A few years ago in the predominantly Indian quarters of Southall, you could hire a gardener, a bricklayer or a handyman from a crowd of illegal Punjabi immigrants assembled in the back streets behind the main Southall gurdwara. Dozens of these daily wage earners would wait every morning for wealthy Asians in expensive cars, looking for cheap labour.
As the recession deepened, opportunities disappeared, earnings declined and, in many cases, drugs began to devastate the lives of the illegal immigrants, who came mainly from Indian Punjab. Many who couldn’t afford rents began to sleep under bridges and covered shop fronts.
As immigration controls tightened, businesses employing illegal migrants faced fines of up to £ 10,000. In 2013, more than 8,500 illegal immigrants and foreign offenders were deported, and approximately 5,000 applications for asylum were rejected, forcing applicants to leave the country.
Curry houses struggled to find chefs, temples and gurdwaras could not bring in priests from India, and sub-standard colleges were derecognised, shutting an immigration route taken by fake Indian students who stayed on after the expiration of their student visas.

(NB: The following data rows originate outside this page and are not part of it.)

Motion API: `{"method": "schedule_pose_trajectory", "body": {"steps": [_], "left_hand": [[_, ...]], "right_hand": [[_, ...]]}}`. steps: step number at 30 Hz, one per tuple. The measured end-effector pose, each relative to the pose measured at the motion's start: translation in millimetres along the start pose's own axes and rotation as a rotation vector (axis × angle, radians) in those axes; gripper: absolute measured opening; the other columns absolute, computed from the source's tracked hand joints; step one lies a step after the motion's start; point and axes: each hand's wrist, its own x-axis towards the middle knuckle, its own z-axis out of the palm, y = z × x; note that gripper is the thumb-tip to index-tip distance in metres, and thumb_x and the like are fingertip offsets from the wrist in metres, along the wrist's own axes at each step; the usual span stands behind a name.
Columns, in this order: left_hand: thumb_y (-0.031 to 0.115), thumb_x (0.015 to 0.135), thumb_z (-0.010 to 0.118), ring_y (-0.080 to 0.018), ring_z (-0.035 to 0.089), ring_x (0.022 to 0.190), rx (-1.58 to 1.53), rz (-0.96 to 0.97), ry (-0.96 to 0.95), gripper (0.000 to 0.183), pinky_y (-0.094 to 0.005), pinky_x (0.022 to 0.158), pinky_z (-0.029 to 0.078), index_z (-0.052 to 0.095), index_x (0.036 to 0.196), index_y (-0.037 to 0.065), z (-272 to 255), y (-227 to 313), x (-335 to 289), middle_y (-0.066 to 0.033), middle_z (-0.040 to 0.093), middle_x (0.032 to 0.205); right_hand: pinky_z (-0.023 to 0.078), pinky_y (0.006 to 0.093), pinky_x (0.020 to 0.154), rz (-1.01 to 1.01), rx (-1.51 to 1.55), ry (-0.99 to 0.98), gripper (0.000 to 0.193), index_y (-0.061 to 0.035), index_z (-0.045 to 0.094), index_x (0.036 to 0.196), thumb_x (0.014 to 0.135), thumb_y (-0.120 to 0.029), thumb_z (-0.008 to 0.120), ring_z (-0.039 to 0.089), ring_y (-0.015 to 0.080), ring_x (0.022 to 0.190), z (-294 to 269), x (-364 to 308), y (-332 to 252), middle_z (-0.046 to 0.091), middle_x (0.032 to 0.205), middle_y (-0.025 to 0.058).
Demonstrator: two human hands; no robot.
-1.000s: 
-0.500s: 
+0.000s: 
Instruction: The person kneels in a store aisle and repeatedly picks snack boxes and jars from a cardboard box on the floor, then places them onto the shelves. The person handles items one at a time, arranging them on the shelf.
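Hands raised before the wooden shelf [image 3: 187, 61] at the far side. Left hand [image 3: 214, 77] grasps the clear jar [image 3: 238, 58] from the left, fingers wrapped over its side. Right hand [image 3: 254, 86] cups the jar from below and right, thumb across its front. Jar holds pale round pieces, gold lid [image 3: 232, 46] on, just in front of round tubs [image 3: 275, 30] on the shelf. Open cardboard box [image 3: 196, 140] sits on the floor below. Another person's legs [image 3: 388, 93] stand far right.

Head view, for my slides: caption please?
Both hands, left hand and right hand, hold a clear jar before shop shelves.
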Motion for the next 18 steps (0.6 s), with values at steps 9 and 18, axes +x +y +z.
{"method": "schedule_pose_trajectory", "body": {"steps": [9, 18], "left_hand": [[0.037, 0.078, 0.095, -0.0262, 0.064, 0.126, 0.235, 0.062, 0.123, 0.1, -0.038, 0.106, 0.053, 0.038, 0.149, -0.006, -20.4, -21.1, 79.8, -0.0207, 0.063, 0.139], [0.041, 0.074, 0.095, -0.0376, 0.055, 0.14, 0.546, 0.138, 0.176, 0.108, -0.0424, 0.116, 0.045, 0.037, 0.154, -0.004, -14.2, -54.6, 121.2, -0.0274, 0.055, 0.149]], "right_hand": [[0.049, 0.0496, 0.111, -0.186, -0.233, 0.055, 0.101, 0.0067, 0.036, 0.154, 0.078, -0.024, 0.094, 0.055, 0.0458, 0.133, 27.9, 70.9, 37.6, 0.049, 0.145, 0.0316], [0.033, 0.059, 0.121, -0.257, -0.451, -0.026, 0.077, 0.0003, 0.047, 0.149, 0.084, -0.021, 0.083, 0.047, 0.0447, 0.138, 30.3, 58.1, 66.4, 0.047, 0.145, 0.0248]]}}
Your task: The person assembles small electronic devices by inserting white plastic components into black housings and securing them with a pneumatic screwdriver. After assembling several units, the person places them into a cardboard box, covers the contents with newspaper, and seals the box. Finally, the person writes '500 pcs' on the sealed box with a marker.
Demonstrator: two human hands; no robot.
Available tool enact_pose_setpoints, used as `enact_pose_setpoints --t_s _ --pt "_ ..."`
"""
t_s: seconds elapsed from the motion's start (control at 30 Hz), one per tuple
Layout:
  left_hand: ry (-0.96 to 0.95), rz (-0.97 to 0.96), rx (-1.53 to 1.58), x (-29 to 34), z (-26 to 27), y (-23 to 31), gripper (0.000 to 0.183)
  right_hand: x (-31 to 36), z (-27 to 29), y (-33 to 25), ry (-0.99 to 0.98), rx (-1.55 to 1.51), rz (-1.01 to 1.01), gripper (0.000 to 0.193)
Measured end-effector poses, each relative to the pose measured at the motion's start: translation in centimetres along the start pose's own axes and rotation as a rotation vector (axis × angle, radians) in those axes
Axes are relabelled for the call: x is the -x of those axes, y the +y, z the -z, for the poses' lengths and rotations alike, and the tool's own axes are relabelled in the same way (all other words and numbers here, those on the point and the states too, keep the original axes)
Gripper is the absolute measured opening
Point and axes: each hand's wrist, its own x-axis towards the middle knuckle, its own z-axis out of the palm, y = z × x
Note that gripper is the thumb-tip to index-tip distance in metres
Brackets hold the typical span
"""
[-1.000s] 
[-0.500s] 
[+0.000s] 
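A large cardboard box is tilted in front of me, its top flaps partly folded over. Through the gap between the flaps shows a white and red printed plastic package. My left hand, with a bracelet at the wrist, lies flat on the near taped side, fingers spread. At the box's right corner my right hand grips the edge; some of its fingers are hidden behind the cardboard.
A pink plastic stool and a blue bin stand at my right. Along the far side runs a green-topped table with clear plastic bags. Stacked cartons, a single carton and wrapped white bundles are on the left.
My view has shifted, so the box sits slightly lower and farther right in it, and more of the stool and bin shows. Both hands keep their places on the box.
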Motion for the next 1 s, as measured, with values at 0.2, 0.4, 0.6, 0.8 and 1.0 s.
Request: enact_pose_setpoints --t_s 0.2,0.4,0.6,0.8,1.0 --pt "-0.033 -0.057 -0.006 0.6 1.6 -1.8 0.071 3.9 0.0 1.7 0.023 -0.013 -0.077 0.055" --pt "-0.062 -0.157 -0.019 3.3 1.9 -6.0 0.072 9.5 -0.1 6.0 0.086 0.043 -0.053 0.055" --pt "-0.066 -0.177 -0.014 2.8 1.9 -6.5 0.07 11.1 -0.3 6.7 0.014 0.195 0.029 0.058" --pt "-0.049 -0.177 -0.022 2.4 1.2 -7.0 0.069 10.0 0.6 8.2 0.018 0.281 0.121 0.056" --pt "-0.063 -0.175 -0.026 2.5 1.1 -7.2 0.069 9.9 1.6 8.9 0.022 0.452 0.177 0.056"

And worst of all, whatever jobs remained in recession-hit Britain, particularly in the building trade, were taken up the Poles and the Romanians who, as EU citizens, had no need to hide from immigration authorities.
It isn’t surprising then, that many Asian business and community leaders appear convinced that if Britain leaves the EU on June 24, Commonwealth citizens from India, Pakistan and Bangladesh will have more job opportunities.
Asked how leaving the EU might benefit British Asians, an official spokesperson for the Leave campaign told The Indian Express: “British Asians have roots originating in the Commonwealth. These countries have deep historical and cultural ties with Britain, and yet being in the EU has prevented us from strengthening these links. We have a biased immigration policy, which turns away the brightest and the best from countries like India.
“The EU has failed to do a free trade deal with India, despite beginning talks in 2007. If we vote Leave, British Asians will be part of a nation that is sovereign, and chooses who to have free trade deals with.”
Leave is indeed working hard to promote this impression. A cross-party, non-partisan group called Muslims for Britain has asked in a leaflet, “Why it is harder for a qualified doctor or a software engineer from India, Pakistan, Bangladesh or the Middle East to come to Britan than it is for an unskilled worker from Poland and Romania?”
But this, says Remain, is a complete — and possibly wilful — misreading of the situation. Immigration control is here to stay. Prime Minister David Cameron’s government is committed to cutting net migration from the current 362,000 a year to under 100,000.
It’s going to be difficult. Critics say Cameron has not devoted enough resources to effective immigration control. In 2014-15, the budget for immigration control was £ 1.8 billion — 0.25% of the total government expenditure of £ 700 billion.
Indian-origin MP Seema Malhotra says the choice between the Commonwealth and EU is a “false” choice — “all of us gain from being in both. Even Prime Minister Modi, and so many Indian businesses I speak to, say companies that trade with us gain from the access that Britain brings to the single market.”
Prominent corporate lawyer Sarosh Zaiwalla says Brexit will create problems for about 800 Indian companies based in the UK and generating a turnover of about £ 26 billion. “If the UK decides to leave the single market, these Indian companies will have to set up additional operational structures in Europe, raising business costs substantially.”
So why are some Asian businesses and community organisations supporting the Leave campaign?
According to a study by Runnymede Trust, a leading race relations think tank, some black and minority ethnic people “view Europe in explicitly ethnic or racial terms, identifying Fortress Europe as a way of keeping out non-white immigrants while allowing significant levels of European migration”.
The alleged manipulation of Asian sentiment by Leave has angered many. Veteran Labour MP Keith Vaz called it “divide and rule politics of the worst kind.”
Though Leave remains ahead in opinion polls, support for it has slipped in the past few days. The brutal killing of Labour MP Jo Cox and UKIP leader Nigel Farage’s xenophobic ‘Breaking Point’ poster has swung the pendulum slightly toward Remain.
On Monday, the former Conservative party chairperson, Baroness Sayeeda Warsi threw a bombshell, switching from Leave to Remain. “Unfortunately, what we are seeing as a vision for Britain are lies and xenophobic campaigning… Because day after day, what are we hearing? The refugees are coming, the rapists are coming, the Turks are coming,” she said on the BBC Radio 4 programme, Today.
Zaiwalla said, “By voting Leave, we would be taking a huge risk. We do not want to live in a fragmented society. In these times of globalisation, we don’t want to be surrounded by rightwing, xenophobic and Britain-for-Britons-only people. And it will not stop here. You can hear rightwing voices rising across Europe, in Austria, Spain, Greece, Poland. That kind of Europe we surely do not want.”